Na perspectiva semiótica e dialógica, o Self é entendido como um sistema dinâmico em constante tensão evolutiva, sempre mudando para dar conta das demandas e construindo signos

que regulam e promovem o desenvolvimento em diferentes contextos. No curso da vida, ao estabelecer novas relações e distintos julgamentos de si, o Self sofre contínuas reconfigurações apoiadas por recursos simbólicos. Iannoconne, Marsico e Tateo (2012) afirmam que o Self pode ser considerado como uma organização dinâmica de diferentes identidades. Desse ponto de vista, as identidades são formadas por um conjunto internalizado de significados, conhecimentos, conceitos, crenças ligadas ao papel da pessoa na rede de relações sociais em uma determinada situação ou momento da vida. Essa definição apresenta intersecção com Bruner (2000), quando afirma que a cultura compõe o Self (o si mesmo) traduzido como a alteridade dialética presente nos signos, ou seja, a construção de si a partir da relação que estabelece com os outros sociais.

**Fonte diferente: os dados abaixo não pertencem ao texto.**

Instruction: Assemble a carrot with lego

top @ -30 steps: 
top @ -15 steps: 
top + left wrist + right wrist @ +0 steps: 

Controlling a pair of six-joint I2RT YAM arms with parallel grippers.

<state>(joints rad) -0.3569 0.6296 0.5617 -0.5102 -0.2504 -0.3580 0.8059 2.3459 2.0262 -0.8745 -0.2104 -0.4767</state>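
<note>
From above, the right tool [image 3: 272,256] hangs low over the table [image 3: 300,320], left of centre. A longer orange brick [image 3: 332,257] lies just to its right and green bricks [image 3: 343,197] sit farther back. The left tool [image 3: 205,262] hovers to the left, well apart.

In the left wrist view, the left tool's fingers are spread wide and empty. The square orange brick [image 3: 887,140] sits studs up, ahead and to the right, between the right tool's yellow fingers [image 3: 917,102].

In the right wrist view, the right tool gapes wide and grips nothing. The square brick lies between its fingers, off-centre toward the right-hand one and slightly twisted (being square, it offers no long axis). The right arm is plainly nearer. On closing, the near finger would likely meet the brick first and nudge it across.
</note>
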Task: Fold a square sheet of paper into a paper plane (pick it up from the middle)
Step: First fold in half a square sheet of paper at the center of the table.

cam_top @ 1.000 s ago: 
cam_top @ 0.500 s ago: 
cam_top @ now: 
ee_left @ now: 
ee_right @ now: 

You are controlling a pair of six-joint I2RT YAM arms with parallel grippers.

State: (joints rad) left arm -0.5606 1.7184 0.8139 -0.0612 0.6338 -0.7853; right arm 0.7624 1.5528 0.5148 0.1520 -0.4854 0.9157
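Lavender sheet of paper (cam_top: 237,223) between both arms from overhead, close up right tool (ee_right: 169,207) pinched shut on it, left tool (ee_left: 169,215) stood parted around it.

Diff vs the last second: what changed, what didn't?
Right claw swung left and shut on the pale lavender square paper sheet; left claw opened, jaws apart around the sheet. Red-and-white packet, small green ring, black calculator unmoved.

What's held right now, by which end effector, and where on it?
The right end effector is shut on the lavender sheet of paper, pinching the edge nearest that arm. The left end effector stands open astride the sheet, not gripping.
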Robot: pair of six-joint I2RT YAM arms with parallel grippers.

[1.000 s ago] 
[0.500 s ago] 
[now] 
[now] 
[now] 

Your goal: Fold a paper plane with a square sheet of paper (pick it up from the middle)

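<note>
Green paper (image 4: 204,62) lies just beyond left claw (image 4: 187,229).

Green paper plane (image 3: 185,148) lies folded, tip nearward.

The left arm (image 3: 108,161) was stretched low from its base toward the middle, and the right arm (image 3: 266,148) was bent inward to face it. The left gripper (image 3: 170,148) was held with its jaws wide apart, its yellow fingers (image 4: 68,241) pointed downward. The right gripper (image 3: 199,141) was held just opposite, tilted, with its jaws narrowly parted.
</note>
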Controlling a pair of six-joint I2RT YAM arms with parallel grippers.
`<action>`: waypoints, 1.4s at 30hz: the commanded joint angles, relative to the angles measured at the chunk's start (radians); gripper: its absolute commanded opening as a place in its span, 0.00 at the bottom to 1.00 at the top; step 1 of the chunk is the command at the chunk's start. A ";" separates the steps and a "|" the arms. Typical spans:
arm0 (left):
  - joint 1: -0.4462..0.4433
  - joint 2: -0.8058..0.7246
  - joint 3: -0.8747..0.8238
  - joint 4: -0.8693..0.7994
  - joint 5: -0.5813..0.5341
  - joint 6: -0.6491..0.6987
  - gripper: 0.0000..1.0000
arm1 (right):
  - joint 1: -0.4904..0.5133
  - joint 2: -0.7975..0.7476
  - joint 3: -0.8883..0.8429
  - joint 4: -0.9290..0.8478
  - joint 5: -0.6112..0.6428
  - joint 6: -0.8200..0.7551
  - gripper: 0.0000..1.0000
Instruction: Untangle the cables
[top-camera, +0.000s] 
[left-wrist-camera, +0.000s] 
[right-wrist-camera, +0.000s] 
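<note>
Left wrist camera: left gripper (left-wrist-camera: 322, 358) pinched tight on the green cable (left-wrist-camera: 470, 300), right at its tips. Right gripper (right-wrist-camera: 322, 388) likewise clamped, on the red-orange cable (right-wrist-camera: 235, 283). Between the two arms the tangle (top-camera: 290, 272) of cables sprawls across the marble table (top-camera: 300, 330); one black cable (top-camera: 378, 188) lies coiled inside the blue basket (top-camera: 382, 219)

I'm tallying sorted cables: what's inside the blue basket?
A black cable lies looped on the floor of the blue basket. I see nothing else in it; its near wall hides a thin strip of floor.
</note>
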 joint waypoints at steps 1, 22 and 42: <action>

O objetivo geral definido para essa pesquisa me conduziu ao propósito específico de compreender como os Selves dos estudantes indígenas se reconfiguram na fronteira entre os discursos socioculturais e outras experiências compartilhadas na vida universitária, considerando o papel das rupturas–transições na construção de novos signos identitários. A universidade como contexto de transição de desenvolvimento de jovens estudantes abre caminho para mudanças afetivas, cognitivas e sociais constituintes de sua trajetória acadêmica. Entendo que a experiência universitária pode assumir papel de catalisador semiótico, pois prepara o terreno, ou dá suporte, para transições dos jovens, ao ativar ou construir signos reguladores e, assim, transforma seu sistema de orientação. As mudanças ocorridas no desenvolvimento psicossocial dos indígenas no espaço universitário são aqui compreendidas como um conjunto de recursos simbólicos, ou seja, elementos culturais transformados pelos estudantes para apoiar suas transições. Importa refletir sobre a relevância das experiências universitárias na reconfiguração do Self de estudantes, identificando os marcadores de rupturas- transições, os diferentes pertencimentos e recursos simbólicos envolvidos em novas sínteses desenvolvimentais.

As abordagens socioantropológicas, em diálogo com a perspectiva sociocultural da psicologia, convergem na compreensão da cultura como dinâmica constante e central na organização das experiências e regulação do Self, sendo, portanto, categoria-chave para o estudo do desenvolvimento psicossocial. A Psicologia Cultural do Desenvolvimento, de orientação semiótica, com o foco no constante vir a ser do ator social na teia de significados emergentes das ambivalências dos seus percursos de vida, oferece ferramentas teórico- metodológicas para analisar a emergência do sujeito na síntese entre cultura pessoal e coletiva. No próximo capítulo, os aspectos teóricos e conceitos até aqui apresentadas, são aprofundadas

e dirigidos à análise das três principais categorias desta tese: rupturas-transições, pertencimentos socioculturais e Self Educacional.